I laugh everyday anyway .. .laughter is indeed good  medicine for the soul. 

Have a blessed Sunday....


----------



## Nice Lady (Sep 16, 2012)

Laughter is good for the soul. It causes us to have soundness of mind, not to live in a constant state of lack of peace. Jesse Duplantis is very funny. It is a character trait of God. Not take things too seriously.


----------



## Shimmie (Sep 16, 2012)

Thank you for sharing these.    I love Jesse' .... God uses him in humor.  

"The Joy of the Lord is our strength..."  and what great strength it is. 

To you and hubby


----------



## Shimmie (Sep 16, 2012)

at  "Tomorrow is Friday"  



and at 'Fred Price'... that's why you're still broke.... Don't get offended, I didn't call your name.

And Broderick Rice REALLY has Rod Parsley and Eddie Long....

        at  "Watch This"  

And then at Joel Osteen  

:rofl3:     


And when he imitates "Bishop Jakes"  

Oh my stomach hurts from laughing


----------



## Laela (Sep 16, 2012)

I'd seen the actual sermon when Price had said that and laughed so hard....you could hear the crickets in the church and the people's face's were Price-less (get it? ) LOL 

Price is a funny preacher, too!  


OK..lemme get outta here.. y'all funny... LOL





Shimmie said:


> 'Fred Price'... that's why you're still broke.... Don't get offended, I didn't call your name.


----------



## Nice & Wavy (Sep 16, 2012)

Laela said:


> LOL! He is a funny preacher....
> 
> I laugh everyday anyway .. .laughter is indeed good  medicine for the soul.
> 
> Have a blessed Sunday....


...I laugh everyday too...dh and I both do, nothing like it!



Nice Lady said:


> Laughter is good for the soul. It causes us to have soundness of mind, not to live in a constant state of lack of peace. Jesse Duplantis is very funny. It is a character trait of God.

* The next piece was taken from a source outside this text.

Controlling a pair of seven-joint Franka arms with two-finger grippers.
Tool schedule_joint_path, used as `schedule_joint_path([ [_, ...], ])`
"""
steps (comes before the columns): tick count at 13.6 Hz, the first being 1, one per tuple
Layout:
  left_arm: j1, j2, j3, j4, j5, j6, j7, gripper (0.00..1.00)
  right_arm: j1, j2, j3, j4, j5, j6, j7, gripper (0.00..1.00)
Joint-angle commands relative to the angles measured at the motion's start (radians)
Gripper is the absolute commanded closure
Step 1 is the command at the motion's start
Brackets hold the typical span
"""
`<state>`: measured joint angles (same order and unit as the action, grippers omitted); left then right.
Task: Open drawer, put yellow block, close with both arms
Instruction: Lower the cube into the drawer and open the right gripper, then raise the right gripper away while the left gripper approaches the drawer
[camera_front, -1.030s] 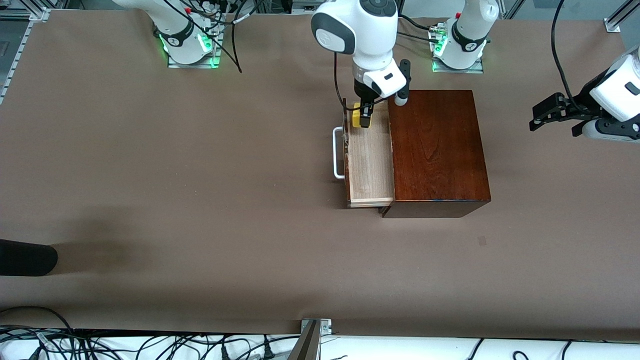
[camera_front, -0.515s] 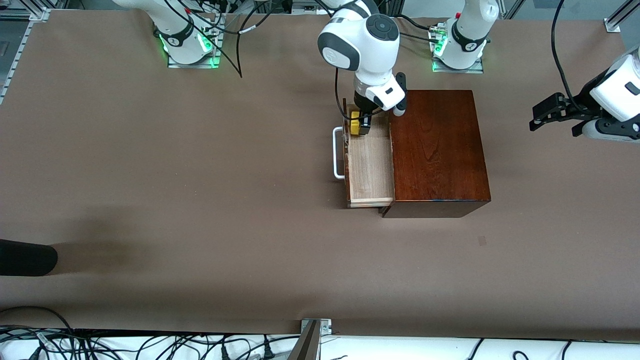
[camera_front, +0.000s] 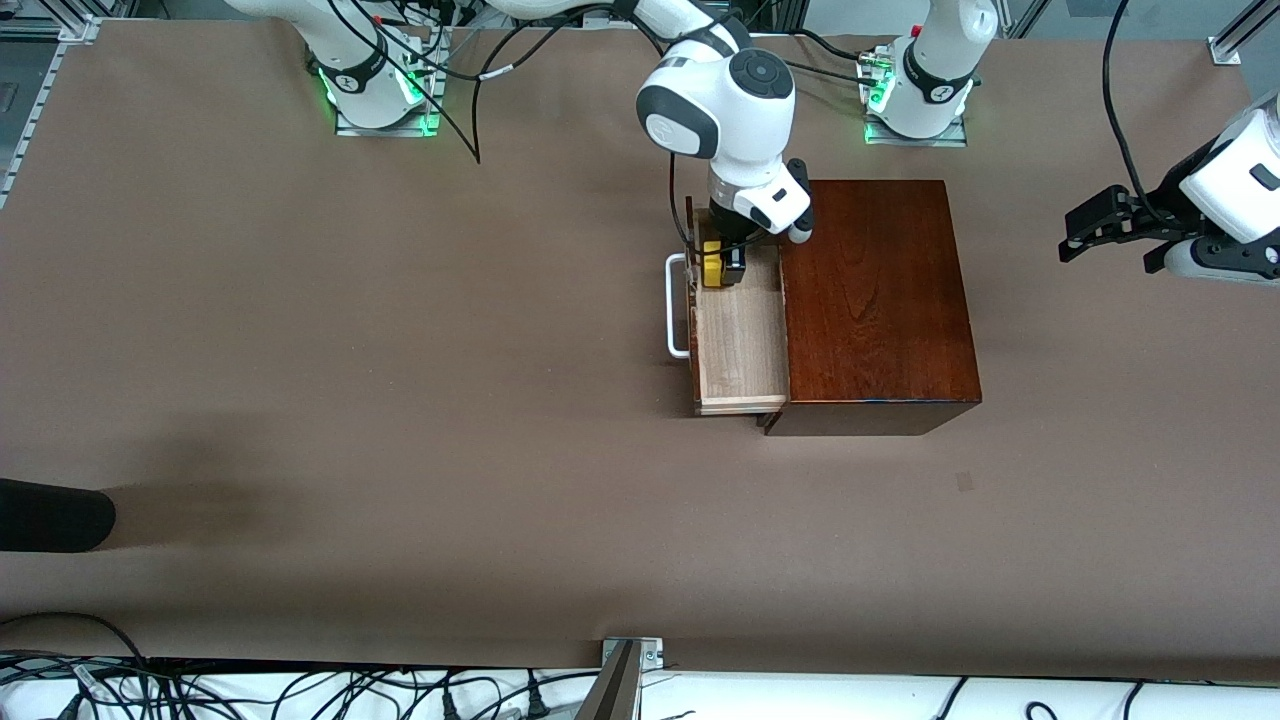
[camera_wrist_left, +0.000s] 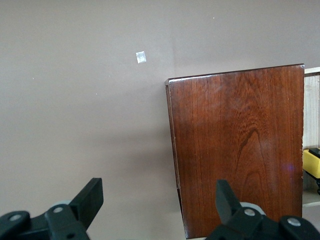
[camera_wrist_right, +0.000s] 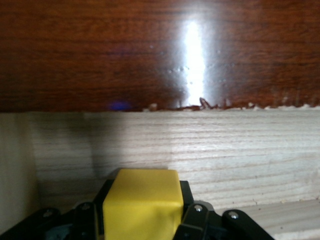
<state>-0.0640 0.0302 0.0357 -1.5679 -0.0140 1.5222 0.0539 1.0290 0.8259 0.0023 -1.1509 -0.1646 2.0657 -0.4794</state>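
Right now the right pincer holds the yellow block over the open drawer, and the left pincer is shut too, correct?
Not quite. The right pincer does hold the yellow block over the open drawer, but the left wrist view shows the left pincer open.

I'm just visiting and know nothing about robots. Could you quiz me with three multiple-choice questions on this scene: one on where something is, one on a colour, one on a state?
1. Where is the yellow block?
A. on top of the wooden box
B. held by the right gripper in the open drawer
C. lying on the bare table

2. What colour is the drawer's handle?
A. white
B. black
C. yellow

3. How is the left gripper standing?
A. shut on the block
B. gripping the handle
C. open and holding nothing, over the table toward the left arm's end

Answers:
1. B, since the right wrist view shows the block between the black fingers, low against the pale wood lining.
2. A, a white bar on the drawer's front.
3. C, since the left wrist view shows its fingers spread with nothing between them.
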Motion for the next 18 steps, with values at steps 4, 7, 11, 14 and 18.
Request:
schedule_joint_path([
  [4,0.006,0.002,-0.002,0.020,-0.014,-0.016,0.009,0.00,-0.001,0.035,-0.004,0.034,-0.016,0.002,-0.056,1.00],
  [7,0.006,0.002,-0.002,0.020,-0.014,-0.016,0.009,0.00,-0.001,0.038,-0.004,0.037,-0.023,0.004,-0.054,0.04],
  [11,0.007,0.002,-0.002,0.020,-0.014,-0.016,0.011,0.00,-0.013,-0.010,-0.007,0.045,0.016,-0.013,-0.048,0.00],
  [14,0.007,0.002,-0.002,0.020,-0.014,-0.014,0.011,0.00,-0.036,-0.111,-0.004,0.045,0.051,-0.015,-0.047,0.00],
  [18,0.012,0.005,-0.002,0.022,-0.015,-0.011,0.011,0.00,-0.041,-0.221,-0.095,0.042,0.056,-0.111,-0.047,0.00],
])
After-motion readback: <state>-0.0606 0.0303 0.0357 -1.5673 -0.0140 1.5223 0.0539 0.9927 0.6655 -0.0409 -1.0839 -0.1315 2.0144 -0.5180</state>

Not take things too seriously.


Exactly...and with all that's going on in the world, there is time for laughter...it's a character trait our God!!!



Shimmie said:


> Thank you for sharing these.    I love Jesse' .... God uses him in humor.
> 
> "The Joy of the Lord is our strength..."  and what great strength it is.
> 
> To you and hubby


Thanks for the hugs....we love your hugs!!!



Shimmie said:


> at  "Tomorrow is Friday"
> 
> 
> 
> ...


Girl, when he did Bishop Jakes....dh and I both passed out on the floor laughing...my stomach still hurts



Laela said:


> I'd seen the actual sermon when Price had said that and laughed so hard....you could hear the crickets in the church and the people's face's were Price-less (get it? ) LOL
> 
> Price is a funny preacher, too!
> 
> ...


He is hilarious too!...you know you love it!


----------



## Pat Mahurr (Sep 16, 2012)

If you know me at all, you KNOW I loved this.    Thank you so much for sharing!
Jesse Duplantis got it so right.  
Flowing in the Pathetic   Tomorrow is Friday!
"There's a lady who's watching by television.  I want to tell you: keep watching." 
Joel Osteen yes!
T.D. Jakes yes!
Be like Pharoah and let my people go.  Yes!
The ABCs by Marvin Winans. Yes!
 
*Whew, I needed that*  
Oh, thank you.


----------



## Shimmie (Sep 16, 2012)

Nice & Wavy said:


> ...I laugh everyday too...dh and I both do, nothing like it!
> 
> Exactly...and with all that's going on in the world, there is time for laughter...it's a character trait our God!!!
> 
> ...



I gotta' say this...

When he did the 'TD Jakes' "Alfred Hitchcock" walk....     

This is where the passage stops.